• _What is needed_:
Whenever the word "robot" turns up in a line below, that line should be copied.

Dataset excerpts: Begin

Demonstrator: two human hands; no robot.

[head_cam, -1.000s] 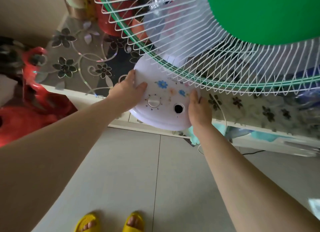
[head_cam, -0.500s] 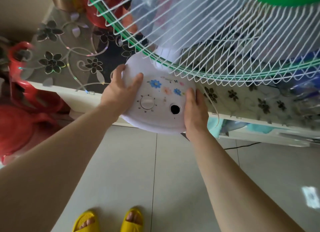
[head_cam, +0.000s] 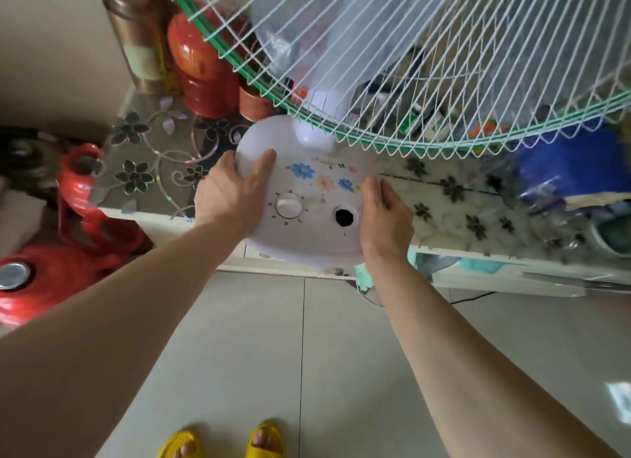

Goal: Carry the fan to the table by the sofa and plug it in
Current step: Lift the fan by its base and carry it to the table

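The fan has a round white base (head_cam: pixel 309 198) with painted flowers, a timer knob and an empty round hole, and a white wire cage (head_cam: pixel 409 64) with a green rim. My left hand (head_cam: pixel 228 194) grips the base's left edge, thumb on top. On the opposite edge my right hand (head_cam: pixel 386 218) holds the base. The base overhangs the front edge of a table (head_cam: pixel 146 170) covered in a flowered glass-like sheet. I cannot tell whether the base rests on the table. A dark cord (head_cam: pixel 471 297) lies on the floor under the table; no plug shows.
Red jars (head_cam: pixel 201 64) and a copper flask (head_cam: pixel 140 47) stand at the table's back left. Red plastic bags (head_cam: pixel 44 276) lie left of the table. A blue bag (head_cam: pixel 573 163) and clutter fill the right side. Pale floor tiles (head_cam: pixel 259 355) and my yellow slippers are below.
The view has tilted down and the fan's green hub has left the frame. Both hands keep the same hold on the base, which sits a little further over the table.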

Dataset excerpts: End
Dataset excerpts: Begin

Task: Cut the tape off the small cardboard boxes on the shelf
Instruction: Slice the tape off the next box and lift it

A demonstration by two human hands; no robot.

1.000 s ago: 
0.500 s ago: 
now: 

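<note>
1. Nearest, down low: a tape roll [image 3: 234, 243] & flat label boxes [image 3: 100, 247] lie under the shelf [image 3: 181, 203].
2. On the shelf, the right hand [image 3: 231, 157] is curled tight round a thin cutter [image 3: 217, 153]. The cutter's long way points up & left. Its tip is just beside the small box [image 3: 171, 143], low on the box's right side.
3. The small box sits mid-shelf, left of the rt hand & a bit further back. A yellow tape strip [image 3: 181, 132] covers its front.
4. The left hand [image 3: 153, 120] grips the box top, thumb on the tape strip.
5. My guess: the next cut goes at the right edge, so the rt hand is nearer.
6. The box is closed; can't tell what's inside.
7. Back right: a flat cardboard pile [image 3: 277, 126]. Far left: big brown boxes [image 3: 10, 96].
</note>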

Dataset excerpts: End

• _Solution below_:
Demonstrator: two human hands; no robot.
A demonstration by two human hands; no robot.

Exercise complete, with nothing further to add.